I don't even know what this means and what can I do?


----------



## Rocky Fields (Jan 24, 2007)

Hey.

Install a different web browser program on your computer to surf and enter the site you're talking about. Opera is an example.

RF


----------



## Gary in ohio (May 11, 2002)

The browser isnt the issue. Its AOL. This site doesnt like AOL policy so its decided to block all users.


----------



## Rocky Fields (Jan 24, 2007)

Hey.

You also could try an anonymous surfing program.

RF


----------



## Rocky Fields (Jan 24, 2007)

Hey.

What is address of the site that banned you? I'd like to examine the code.

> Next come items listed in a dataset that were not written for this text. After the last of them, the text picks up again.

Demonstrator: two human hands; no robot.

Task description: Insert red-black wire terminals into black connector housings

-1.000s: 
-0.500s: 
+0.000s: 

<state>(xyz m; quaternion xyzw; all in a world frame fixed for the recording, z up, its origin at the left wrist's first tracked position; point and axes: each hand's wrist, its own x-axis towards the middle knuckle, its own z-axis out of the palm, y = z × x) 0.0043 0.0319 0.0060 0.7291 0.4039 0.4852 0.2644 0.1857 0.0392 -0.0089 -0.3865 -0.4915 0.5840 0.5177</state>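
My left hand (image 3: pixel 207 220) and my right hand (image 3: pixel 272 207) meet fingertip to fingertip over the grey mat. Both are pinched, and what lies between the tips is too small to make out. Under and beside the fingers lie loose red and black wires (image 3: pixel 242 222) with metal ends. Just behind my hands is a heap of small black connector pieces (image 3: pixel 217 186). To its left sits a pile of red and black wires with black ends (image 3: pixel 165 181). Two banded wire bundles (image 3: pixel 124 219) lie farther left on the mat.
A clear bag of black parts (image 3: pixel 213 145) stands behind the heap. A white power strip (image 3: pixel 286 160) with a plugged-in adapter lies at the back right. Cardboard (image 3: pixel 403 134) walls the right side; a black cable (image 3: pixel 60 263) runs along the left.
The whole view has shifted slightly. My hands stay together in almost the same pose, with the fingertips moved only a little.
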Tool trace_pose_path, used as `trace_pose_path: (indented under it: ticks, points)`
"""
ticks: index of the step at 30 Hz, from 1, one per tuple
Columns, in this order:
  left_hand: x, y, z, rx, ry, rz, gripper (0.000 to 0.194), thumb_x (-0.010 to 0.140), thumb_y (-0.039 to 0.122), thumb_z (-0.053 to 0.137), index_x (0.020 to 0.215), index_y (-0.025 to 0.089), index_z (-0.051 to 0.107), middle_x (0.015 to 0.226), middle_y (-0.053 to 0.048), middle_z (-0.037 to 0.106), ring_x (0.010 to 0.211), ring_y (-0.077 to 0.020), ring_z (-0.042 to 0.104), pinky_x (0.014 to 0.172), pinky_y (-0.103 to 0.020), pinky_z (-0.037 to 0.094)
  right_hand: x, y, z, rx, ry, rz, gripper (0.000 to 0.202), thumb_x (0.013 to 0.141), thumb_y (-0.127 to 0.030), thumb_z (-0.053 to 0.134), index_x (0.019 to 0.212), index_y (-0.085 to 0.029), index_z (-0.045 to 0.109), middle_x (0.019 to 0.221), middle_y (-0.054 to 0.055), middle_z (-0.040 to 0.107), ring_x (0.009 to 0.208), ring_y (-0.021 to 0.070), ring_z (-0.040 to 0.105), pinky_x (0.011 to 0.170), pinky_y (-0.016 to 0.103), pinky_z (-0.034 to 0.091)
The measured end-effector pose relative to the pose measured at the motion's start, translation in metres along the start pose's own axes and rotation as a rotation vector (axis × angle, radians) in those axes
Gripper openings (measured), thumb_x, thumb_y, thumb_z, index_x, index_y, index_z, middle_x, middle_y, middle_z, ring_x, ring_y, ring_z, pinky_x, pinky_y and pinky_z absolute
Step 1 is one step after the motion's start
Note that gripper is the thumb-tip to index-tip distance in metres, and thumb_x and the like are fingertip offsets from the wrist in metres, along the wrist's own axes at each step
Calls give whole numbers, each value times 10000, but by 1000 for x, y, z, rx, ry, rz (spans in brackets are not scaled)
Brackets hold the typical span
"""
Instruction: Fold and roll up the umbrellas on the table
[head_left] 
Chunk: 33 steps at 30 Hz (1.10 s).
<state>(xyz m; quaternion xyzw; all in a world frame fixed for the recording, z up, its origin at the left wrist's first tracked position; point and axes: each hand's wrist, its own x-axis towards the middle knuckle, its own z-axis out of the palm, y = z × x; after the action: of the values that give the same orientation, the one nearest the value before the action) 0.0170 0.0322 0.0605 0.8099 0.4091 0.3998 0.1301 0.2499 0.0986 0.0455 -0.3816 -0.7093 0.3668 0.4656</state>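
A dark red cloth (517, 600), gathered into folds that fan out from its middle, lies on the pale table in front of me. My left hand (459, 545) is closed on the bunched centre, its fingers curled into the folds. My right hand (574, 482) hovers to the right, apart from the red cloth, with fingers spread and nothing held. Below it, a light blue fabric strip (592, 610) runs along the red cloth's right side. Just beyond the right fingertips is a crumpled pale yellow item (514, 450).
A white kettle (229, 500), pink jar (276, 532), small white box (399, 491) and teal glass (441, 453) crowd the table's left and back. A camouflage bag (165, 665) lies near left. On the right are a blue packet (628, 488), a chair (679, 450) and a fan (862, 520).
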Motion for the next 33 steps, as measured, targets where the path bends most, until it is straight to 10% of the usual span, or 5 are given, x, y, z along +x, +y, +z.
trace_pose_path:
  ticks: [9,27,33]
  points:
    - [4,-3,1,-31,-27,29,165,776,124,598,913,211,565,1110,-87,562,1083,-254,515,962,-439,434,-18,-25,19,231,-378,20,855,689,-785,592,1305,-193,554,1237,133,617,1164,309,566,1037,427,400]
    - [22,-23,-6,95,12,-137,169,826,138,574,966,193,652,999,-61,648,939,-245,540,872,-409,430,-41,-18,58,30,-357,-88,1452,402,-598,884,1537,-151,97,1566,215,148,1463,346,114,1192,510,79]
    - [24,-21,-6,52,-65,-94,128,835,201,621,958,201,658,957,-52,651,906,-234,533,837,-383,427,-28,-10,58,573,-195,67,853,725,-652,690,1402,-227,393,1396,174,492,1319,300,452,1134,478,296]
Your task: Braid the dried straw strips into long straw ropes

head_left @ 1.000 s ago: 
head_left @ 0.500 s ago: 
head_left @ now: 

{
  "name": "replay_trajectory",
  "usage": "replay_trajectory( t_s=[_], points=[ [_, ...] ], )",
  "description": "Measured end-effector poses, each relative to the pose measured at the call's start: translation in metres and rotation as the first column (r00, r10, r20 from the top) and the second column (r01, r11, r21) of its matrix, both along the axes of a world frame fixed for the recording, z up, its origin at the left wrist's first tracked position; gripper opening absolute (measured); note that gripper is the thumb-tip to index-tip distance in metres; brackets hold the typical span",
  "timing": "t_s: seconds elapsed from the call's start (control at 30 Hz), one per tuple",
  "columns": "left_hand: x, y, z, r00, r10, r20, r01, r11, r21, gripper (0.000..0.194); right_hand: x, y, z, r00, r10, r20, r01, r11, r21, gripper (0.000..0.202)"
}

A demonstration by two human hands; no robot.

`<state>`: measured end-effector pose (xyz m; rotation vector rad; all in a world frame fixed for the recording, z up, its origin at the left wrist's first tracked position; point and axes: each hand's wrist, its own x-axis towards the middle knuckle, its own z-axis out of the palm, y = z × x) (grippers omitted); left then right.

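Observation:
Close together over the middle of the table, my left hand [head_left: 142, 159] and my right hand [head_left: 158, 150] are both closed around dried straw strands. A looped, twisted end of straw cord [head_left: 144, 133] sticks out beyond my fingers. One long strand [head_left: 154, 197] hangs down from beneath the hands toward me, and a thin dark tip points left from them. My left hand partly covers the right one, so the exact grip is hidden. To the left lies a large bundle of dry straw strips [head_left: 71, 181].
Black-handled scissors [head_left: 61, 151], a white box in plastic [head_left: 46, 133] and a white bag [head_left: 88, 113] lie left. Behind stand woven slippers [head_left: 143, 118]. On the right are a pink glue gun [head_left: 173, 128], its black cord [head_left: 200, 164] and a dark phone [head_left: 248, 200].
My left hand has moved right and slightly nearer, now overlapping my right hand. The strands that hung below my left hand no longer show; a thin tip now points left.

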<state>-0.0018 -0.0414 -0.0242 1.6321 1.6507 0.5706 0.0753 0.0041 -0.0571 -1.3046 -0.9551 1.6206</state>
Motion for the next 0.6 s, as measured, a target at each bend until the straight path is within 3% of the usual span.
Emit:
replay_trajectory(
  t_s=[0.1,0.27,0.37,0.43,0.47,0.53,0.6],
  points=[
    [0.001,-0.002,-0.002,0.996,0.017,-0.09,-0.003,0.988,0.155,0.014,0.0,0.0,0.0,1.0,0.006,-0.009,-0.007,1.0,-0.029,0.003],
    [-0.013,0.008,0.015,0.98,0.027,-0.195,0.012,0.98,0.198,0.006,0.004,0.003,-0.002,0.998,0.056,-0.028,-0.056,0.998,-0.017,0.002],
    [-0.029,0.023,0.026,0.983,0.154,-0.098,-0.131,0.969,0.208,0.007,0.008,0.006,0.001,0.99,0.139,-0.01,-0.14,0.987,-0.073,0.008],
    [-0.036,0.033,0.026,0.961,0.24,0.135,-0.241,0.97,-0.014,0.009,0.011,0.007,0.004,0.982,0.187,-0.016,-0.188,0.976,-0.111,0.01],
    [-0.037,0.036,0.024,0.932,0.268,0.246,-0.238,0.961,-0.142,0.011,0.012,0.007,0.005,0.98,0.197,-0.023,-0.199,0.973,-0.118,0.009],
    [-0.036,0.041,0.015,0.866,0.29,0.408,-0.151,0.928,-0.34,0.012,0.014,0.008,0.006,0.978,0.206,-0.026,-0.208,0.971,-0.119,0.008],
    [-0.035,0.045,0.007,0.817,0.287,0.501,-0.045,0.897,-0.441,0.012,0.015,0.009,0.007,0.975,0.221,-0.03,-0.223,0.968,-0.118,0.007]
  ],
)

Some other possible solutions:

You might try Googling the site address and view the "cache" of the site (try this first)

You might try using city library or friend's computer to view site (non AOL service)

Someone could capture site and send it to you as a pdf for example

RF


----------



## snv1492 (Jun 9, 2007)

Rocky Fields said:


> What is address of the site that banned you? I'd like to examine the code.


What are you looking for? There is probably nothing in the code that would provide any indication of how it is IP blocking.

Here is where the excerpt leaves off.